_What you need to do_
There is one span to output from the data below: the lines starting at the line with "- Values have" and ending at the line with "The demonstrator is". Output it exactly, ends included, nothing more.

---------- Material shown

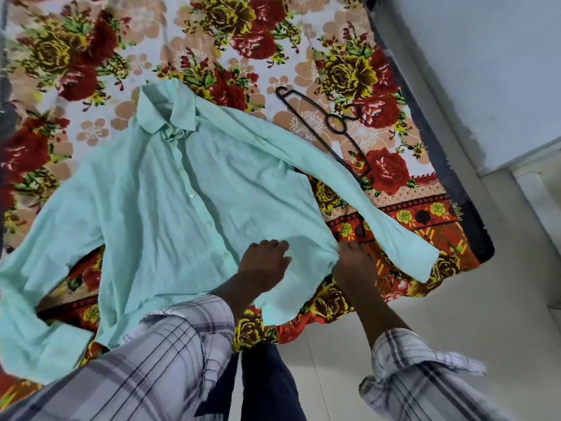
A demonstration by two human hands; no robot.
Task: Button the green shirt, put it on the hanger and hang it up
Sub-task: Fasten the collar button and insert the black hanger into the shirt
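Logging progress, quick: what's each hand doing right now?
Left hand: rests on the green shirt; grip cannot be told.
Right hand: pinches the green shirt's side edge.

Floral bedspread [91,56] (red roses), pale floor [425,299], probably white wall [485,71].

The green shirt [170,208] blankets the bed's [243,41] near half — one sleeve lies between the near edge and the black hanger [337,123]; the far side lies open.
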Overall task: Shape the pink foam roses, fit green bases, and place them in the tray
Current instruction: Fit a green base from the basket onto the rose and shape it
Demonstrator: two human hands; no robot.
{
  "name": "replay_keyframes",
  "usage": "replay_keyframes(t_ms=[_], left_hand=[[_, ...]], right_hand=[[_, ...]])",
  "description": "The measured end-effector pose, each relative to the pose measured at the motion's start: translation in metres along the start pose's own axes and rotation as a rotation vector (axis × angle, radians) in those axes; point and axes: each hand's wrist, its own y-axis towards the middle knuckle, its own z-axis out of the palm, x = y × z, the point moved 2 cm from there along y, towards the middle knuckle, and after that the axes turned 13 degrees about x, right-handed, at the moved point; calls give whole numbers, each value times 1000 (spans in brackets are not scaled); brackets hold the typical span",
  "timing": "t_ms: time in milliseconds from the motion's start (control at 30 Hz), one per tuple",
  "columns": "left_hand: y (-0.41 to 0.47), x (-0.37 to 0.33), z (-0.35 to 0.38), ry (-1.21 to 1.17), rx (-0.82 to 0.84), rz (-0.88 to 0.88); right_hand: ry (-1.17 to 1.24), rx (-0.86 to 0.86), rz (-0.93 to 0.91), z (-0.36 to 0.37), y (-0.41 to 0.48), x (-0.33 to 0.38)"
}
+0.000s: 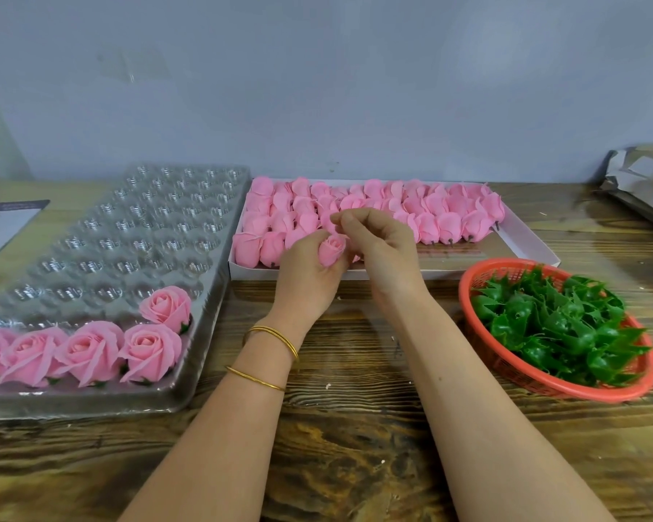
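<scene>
My left hand (308, 273) grips a closed pink foam rose bud (332, 249) in front of the white box. My right hand (377, 239) is right beside it, thumb and fingers pinching at the bud's outer petal. The white box (524, 244) holds several rows of unshaped pink buds (411, 209). On the left lies a clear plastic tray (129, 227) with several finished open roses (91, 350) along its near edge and one (166, 307) in the second row. A red basket (506, 367) at the right holds green bases (555, 322).
Everything sits on a wooden table (336, 446) against a grey wall. A sheet of paper (1, 224) lies at the far left, and folded grey packaging (641, 182) at the far right. Two gold bangles (270, 352) circle my left wrist.
</scene>
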Motion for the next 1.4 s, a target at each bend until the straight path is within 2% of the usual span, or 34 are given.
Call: replay_keyframes(t_ms=[200, 367, 633, 933, 1167, 1400], left_hand=[[4, 1, 3, 238, 83, -19], [3, 1, 2, 215, 49, -62], [5, 2, 4, 175, 32, -85], [5, 2, 1, 85, -26, -133], [3, 1, 0, 56, -59, -96], [3, 2, -1, 88, -54, -57]], right_hand=[[-133, 72, -60, 12, -1, 2], [-181, 111, -74, 19, 0, -7], [-284, 74, -93, 19, 3, -17], [-356, 175, -90, 21, -1, -15], [-380, 260, -138, 23, -2, -12], [-525, 316, -55, 20, -1, -17]])
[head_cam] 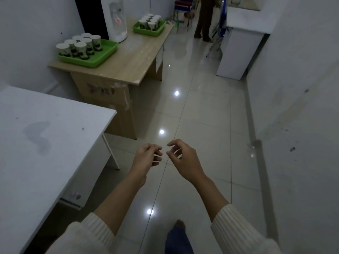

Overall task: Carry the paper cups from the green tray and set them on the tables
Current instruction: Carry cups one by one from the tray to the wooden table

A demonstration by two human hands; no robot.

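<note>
Two green trays stand on a wooden table (135, 57) ahead on the left. The near tray (102, 55) holds several white paper cups (80, 46) with a dark print. The far tray (145, 32) holds several more cups (150, 21). My left hand (146, 158) and my right hand (183, 158) hang over the tiled floor, well short of the trays. Both hands are empty, with fingers loosely curled and apart.
A white table (45, 140) fills the near left. A water dispenser (118, 19) stands on the wooden table between the trays. A white cabinet (238, 52) and a white wall line the right side. A person (204, 19) stands at the far end, near chairs.
</note>
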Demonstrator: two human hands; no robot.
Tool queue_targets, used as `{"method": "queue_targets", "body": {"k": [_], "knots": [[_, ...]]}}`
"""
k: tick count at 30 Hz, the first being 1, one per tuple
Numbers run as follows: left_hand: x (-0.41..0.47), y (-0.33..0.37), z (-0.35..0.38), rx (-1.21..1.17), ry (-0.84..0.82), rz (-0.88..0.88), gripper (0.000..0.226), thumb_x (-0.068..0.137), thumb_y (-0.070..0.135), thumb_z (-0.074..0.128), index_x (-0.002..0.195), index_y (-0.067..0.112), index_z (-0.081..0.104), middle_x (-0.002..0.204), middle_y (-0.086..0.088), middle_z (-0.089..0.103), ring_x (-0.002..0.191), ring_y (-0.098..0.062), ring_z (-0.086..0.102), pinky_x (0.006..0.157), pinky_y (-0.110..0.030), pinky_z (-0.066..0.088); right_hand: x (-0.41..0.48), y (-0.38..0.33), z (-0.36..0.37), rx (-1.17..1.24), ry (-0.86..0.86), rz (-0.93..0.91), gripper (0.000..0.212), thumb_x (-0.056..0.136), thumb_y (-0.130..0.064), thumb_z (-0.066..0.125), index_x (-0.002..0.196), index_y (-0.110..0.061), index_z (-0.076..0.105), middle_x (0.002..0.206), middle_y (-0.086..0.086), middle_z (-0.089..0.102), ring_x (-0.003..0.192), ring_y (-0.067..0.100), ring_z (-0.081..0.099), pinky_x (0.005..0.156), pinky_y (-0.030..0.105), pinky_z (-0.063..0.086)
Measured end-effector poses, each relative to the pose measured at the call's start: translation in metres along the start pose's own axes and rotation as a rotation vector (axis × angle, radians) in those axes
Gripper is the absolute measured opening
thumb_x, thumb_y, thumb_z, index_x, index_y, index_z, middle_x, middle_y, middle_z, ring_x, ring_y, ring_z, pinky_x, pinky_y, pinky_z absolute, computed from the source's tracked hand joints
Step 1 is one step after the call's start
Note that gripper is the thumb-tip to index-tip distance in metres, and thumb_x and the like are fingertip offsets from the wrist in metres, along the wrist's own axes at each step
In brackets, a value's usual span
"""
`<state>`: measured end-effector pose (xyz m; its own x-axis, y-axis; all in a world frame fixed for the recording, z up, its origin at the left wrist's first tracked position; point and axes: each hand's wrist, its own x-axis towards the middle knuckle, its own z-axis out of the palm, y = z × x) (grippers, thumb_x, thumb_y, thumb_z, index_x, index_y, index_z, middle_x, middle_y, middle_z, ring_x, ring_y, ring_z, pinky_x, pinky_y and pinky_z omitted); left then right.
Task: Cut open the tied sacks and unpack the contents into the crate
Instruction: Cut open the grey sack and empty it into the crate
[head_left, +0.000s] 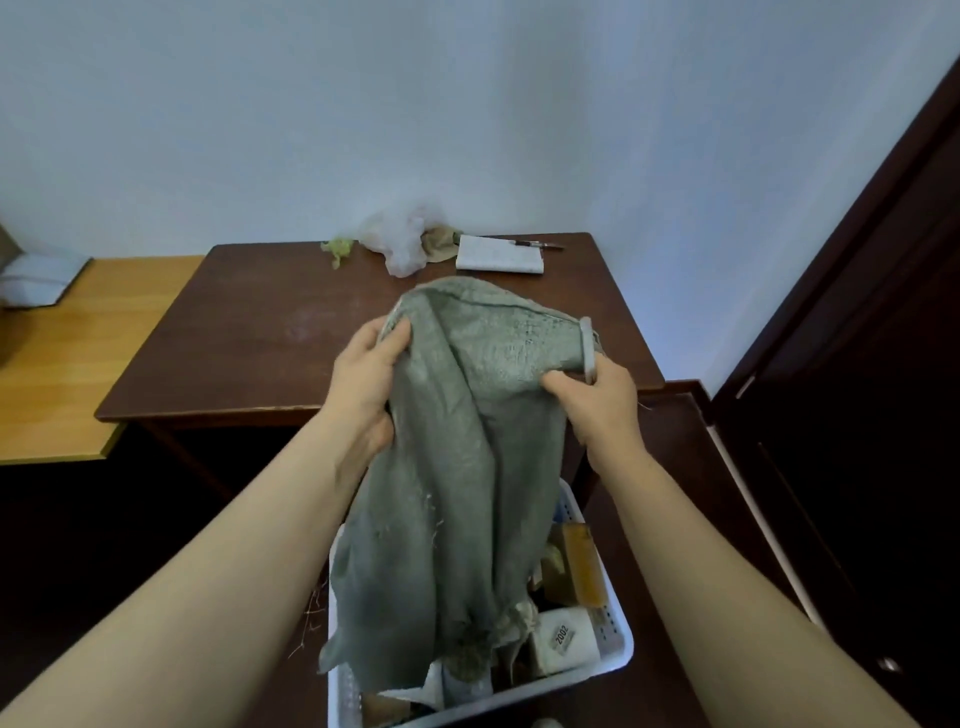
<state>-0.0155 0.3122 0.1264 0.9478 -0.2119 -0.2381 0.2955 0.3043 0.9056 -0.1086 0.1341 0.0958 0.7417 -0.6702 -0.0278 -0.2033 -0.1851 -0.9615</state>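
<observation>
A limp grey-green woven sack (457, 467) hangs upside down over a white plastic crate (613, 654) on the floor. My left hand (363, 384) grips the sack's upper left edge. My right hand (597, 400) grips its upper right corner and also holds a slim white tool (588, 348), probably the cutter. The sack's frayed mouth dangles into the crate. Boxes and packets lie in the crate, among them a white box (563, 639) marked 2002 and an orange-brown packet (584, 566).
A dark wooden table (249, 338) stands just beyond the crate, with a crumpled plastic bag (400, 244), a notepad (498, 254) and a pen (540, 245) at its far edge. A lighter wooden table (67, 364) is on the left, a dark door (857, 364) on the right.
</observation>
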Motion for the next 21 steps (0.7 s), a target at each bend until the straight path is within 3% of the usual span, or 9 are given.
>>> {"method": "queue_targets", "body": {"k": [2, 4, 7, 10, 12, 15, 17, 19, 21], "knots": [[-0.001, -0.011, -0.001, 0.001, 0.025, -0.074, 0.011, 0.09, 0.016, 0.061, 0.101, 0.017, 0.059, 0.092, -0.006, 0.068, 0.077, -0.017, 0.067, 0.062, -0.03, 0.055, -0.002, -0.005, 0.002, 0.136, 0.007, 0.014, 0.002, 0.068, -0.011, 0.065, 0.069, -0.012, 0.065, 0.067, 0.0, 0.062, 0.065, 0.014, 0.056, 0.06, 0.033, 0.049], [-0.003, -0.019, 0.004, 0.034, -0.028, -0.113, 0.036, 0.081, 0.01, 0.071, 0.111, 0.019, 0.053, 0.103, -0.007, 0.066, 0.077, -0.017, 0.069, 0.058, -0.03, 0.056, -0.005, -0.012, 0.01, 0.254, -0.073, 0.067, 0.018, 0.072, -0.001, 0.059, 0.065, -0.017, 0.065, 0.065, 0.001, 0.062, 0.063, 0.016, 0.057, 0.058, 0.03, 0.046], [-0.007, -0.032, 0.015, 0.307, -0.224, -0.062, 0.082, 0.057, 0.005, 0.086, 0.122, 0.026, 0.041, 0.111, 0.0, 0.061, 0.095, -0.016, 0.066, 0.073, -0.034, 0.057, -0.015, -0.027, 0.018, 0.299, -0.327, 0.068, 0.029, 0.079, 0.013, 0.047, 0.066, -0.011, 0.058, 0.048, -0.007, 0.057, 0.043, 0.002, 0.054, 0.043, 0.015, 0.042], [-0.003, -0.038, 0.019, 0.451, -0.234, 0.018, 0.066, 0.062, -0.002, 0.083, 0.113, 0.023, 0.051, 0.108, 0.0, 0.067, 0.102, -0.02, 0.065, 0.089, -0.038, 0.053, -0.014, -0.038, 0.012, 0.322, -0.513, 0.055, 0.029, 0.081, 0.019, 0.038, 0.069, -0.001, 0.056, 0.035, -0.011, 0.049, 0.026, -0.003, 0.043, 0.03, 0.005, 0.029], [0.002, -0.035, 0.015, 0.451, -0.147, 0.025, 0.051, 0.069, -0.007, 0.076, 0.108, 0.019, 0.057, 0.106, -0.005, 0.068, 0.101, -0.023, 0.065, 0.092, -0.042, 0.052, -0.004, -0.038, 0.001, 0.276, -0.424, 0.1, 0.013, 0.083, 0.012, 0.047, 0.078, 0.01, 0.06, 0.043, 0.001, 0.056, 0.026, -0.001, 0.041, 0.03, 0.008, 0.028], [0.01, -0.033, 0.007, 0.383, -0.08, -0.027, 0.044, 0.073, -0.008, 0.071, 0.11, 0.013, 0.061, 0.103, -0.009, 0.07, 0.093, -0.024, 0.067, 0.084, -0.04, 0.055, 0.019, -0.018, -0.018, 0.166, -0.17, 0.051, 0.018, 0.08, 0.003, 0.06, 0.09, -0.008, 0.07, 0.062, 0.006, 0.071, 0.046, -0.001, 0.059, 0.043, 0.01, 0.04], [0.01, -0.029, 0.011, 0.351, -0.123, -0.059, 0.039, 0.073, -0.008, 0.07, 0.107, 0.011, 0.064, 0.097, -0.011, 0.072, 0.083, -0.023, 0.07, 0.074, -0.035, 0.057, 0.026, -0.008, -0.018, 0.141, -0.352, -0.047, 0.058, 0.069, -0.003, 0.078, 0.12, -0.023, 0.062, 0.099, 0.001, 0.073, 0.087, 0.003, 0.068, 0.068, 0.013, 0.052], [0.01, -0.026, 0.021, 0.37, -0.175, -0.072, 0.032, 0.07, -0.008, 0.066, 0.096, 0.01, 0.069, 0.089, -0.012, 0.073, 0.078, -0.024, 0.07, 0.071, -0.035, 0.057, 0.021, -0.003, 0.002, 0.087, -0.645, -0.101, 0.105, 0.054, -0.008, 0.09, 0.143, -0.026, 0.038, 0.134, -0.005, 0.054, 0.117, 0.005, 0.056, 0.093, 0.02, 0.048], [0.007, -0.024, 0.031, 0.379, -0.19, -0.081, 0.025, 0.065, -0.006, 0.058, 0.081, 0.009, 0.07, 0.08, -0.013, 0.071, 0.075, -0.026, 0.066, 0.071, -0.037, 0.055, 0.012, 0.005, 0.028, 0.085, -0.688, -0.116, 0.104, 0.052, -0.007, 0.091, 0.141, -0.016, 0.039, 0.132, -0.003, 0.055, 0.121, 0.011, 0.055, 0.099, 0.028, 0.046]]}}
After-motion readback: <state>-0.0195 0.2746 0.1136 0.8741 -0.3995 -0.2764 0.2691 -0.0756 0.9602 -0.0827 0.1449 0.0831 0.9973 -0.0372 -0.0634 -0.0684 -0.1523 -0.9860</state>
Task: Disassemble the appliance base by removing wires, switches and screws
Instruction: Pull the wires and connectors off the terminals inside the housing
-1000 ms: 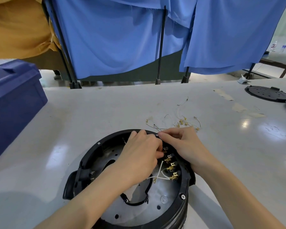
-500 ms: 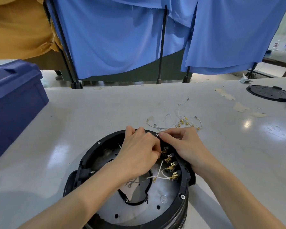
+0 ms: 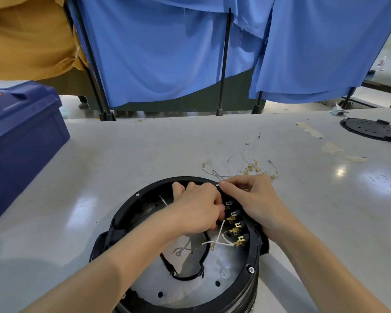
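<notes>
Closest to the person, at the near edge of the grey bench (image 3: 122, 168), sits the round black appliance base (image 3: 251, 276), open side up, its silver metal floor showing holes and a black curved band lying across it. A hex-head screw (image 3: 250, 269) sits in the rim at about four o'clock, and two more are in the rim at about ten and twelve o'clock. Along the inner wall from one to three o'clock runs a row of brass terminals (image 3: 237, 227), with thin white wires (image 3: 219, 239) crossing below them and ending in a small ring lug on the metal floor. The left hand (image 3: 196, 211) reaches into the base from seven o'clock, fingers curled tight at the upper end of the terminal row; what they pinch is hidden under the knuckles, so I cannot tell. The right hand (image 3: 255, 199) lies over the rim at about one o'clock, fingers closed down on the black edge and bracing it. Just beyond the rim, at one o'clock, a loose tangle of removed wires (image 3: 253, 164) with brass connectors lies on the bench. Farther off at two o'clock a flat black round plate (image 3: 370, 129) rests near the bench's edge, and at nine o'clock stands a dark blue plastic box (image 3: 20, 132). Behind the bench hang blue curtains (image 3: 167, 53) on black stands.
</notes>
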A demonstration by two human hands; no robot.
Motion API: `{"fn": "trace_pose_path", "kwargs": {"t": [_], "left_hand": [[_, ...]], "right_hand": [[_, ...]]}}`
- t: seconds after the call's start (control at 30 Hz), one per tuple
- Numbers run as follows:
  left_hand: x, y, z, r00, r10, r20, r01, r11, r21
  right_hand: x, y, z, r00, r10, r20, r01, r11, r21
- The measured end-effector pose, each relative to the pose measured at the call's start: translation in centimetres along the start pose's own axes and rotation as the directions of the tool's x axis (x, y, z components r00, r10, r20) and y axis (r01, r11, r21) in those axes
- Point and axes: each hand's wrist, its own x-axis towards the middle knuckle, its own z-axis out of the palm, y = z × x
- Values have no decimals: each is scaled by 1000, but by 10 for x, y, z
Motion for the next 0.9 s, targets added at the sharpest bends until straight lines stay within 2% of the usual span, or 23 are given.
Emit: {"fn": "trace_pose_path", "kwargs": {"t": [0.1,0.23,0.37,0.57,0.67,0.8,0.9], "left_hand": [[1,0,-4,994,-36,108,54,984,-168],[1,-3,-11,976,3,216,79,925,-372],[-1,-5,-13,973,23,230,93,871,-482],[2,-5,-13,975,34,221,79,872,-482],[3,-1,-9,982,-48,183,134,860,-492],[8,7,-4,982,-184,35,187,950,-250],[6,11,-6,982,-190,-19,184,969,-167]], "right_hand": [[0,0,0,1000,1,-4,-1,1000,-16],[0,0,0,1000,3,-8,-3,1000,-13],[0,0,0,1000,0,-12,0,1000,-27],[0,-2,1,1000,-3,-8,3,1000,-18],[0,-2,0,1000,-9,-2,9,1000,-27],[-1,-1,-1,1000,8,23,-8,1000,4],[-1,-2,-2,999,18,31,-18,1000,20]]}}
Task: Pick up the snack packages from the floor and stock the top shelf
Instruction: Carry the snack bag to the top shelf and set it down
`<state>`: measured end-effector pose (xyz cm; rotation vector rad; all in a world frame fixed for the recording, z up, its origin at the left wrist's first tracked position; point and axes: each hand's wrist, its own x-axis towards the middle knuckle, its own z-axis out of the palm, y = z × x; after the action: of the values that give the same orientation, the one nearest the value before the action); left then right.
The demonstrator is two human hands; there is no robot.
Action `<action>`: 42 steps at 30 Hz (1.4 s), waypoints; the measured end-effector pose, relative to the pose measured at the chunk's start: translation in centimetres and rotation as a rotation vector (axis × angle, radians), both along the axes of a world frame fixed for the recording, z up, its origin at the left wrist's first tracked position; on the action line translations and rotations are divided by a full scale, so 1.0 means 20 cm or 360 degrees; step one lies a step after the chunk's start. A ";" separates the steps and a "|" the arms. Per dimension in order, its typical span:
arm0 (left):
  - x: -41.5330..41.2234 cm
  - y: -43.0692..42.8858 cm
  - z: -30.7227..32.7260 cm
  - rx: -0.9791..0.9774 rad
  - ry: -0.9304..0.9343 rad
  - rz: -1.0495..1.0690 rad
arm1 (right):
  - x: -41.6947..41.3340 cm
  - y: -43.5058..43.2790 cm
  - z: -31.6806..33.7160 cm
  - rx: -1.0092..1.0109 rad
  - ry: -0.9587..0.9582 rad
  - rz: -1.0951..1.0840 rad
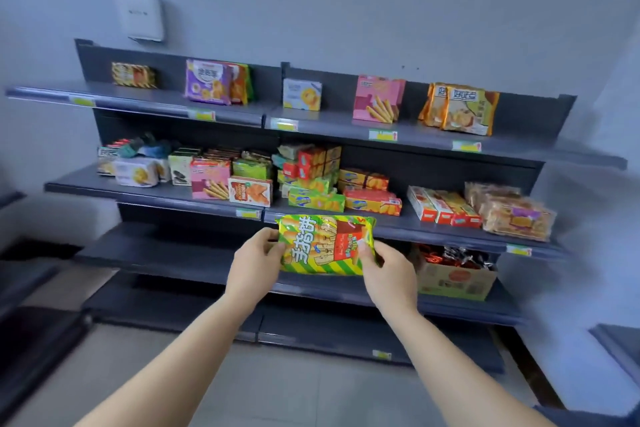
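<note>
A green-and-yellow striped snack package (323, 244) is held up in front of the shelving unit, level with the second shelf's edge. My left hand (254, 265) grips its left end and my right hand (389, 270) grips its right end, thumbs on the front. The grey top shelf (166, 99) stretches across the unit above, carrying a small striped box (133, 74), a purple box (207, 81), a pale box (302, 94), a pink box (378, 99) and orange bags (459, 109), with wide gaps between them.
The second shelf (433, 229) is crowded with several snack boxes and bags. An open cardboard box (455, 277) of dark wrappers stands on the third shelf at the right. A white wall box (140, 14) hangs above the unit. Tiled floor lies below.
</note>
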<state>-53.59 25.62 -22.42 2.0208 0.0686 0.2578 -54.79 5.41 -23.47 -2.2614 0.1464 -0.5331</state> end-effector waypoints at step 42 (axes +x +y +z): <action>2.19 2.20 0.66 -0.0028 -0.0382 0.0754 | 2.65 2.29 0.67 0.0225 -0.0278 0.0784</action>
<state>-9.88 69.54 -9.21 1.9196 0.3988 0.7926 -1.70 51.18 -10.08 -2.0024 -0.4371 -0.4338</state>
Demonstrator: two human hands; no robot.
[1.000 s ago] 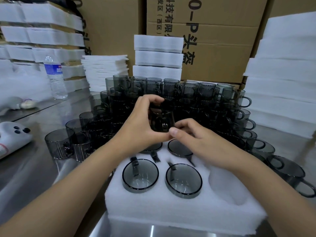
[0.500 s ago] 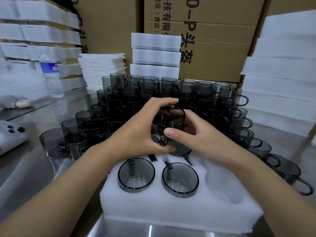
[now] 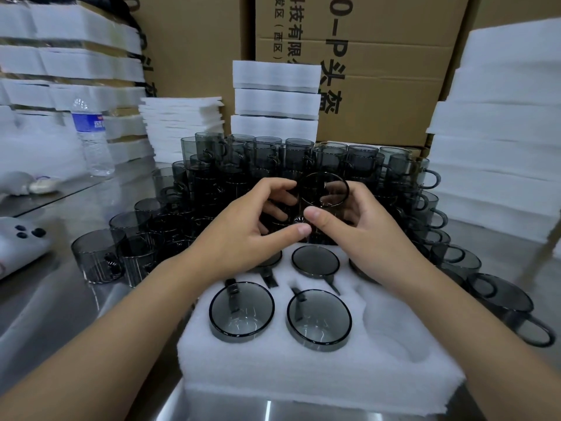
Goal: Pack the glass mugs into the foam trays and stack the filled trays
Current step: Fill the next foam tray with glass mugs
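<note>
The left hand and right hand hide the lower half of the held mug; the left also covers most of a back-left mug in the foam tray.

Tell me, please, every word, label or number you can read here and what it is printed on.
"0-P头盔": large vertical print on the right cardboard box.
"科技有限": same box, cut off at the top edge.
"(西区)": same box, smaller print.
Water bottle label: too blurred to read.
Left cardboard box: print mostly hidden, unreadable.
</note>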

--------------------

_Answer to this task_
- Values have no decimals: each is scaled by 1000, but by 10 for x, y, z
Motion for the next 0.9 s, targets added at the sharpest bends until straight lines stay within 2% of the usual span, or 23 are given.
Emit: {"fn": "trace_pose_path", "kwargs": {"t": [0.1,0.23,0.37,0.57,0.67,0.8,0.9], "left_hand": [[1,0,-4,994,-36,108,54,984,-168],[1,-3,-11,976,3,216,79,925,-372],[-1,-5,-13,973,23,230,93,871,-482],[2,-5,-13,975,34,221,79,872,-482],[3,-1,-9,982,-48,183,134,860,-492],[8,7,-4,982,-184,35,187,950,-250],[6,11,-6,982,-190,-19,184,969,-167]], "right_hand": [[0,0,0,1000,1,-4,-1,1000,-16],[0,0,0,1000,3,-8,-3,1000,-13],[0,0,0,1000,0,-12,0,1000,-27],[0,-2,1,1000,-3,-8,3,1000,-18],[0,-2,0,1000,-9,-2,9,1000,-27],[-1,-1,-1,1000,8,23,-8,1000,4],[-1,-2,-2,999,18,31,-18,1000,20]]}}
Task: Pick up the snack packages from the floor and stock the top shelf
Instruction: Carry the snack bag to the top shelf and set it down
`<state>`: measured end-effector pose (xyz cm; rotation vector rad; all in a world frame fixed for the recording, z up, its origin at the left wrist's first tracked position; point and axes: each hand's wrist, its own x-axis towards the middle knuckle, its own z-axis out of the palm, y = z × x; after the action: of the values that give the same orientation, the one nearest the value before the action); left then right.
The demonstrator is two human hands; there is no robot.

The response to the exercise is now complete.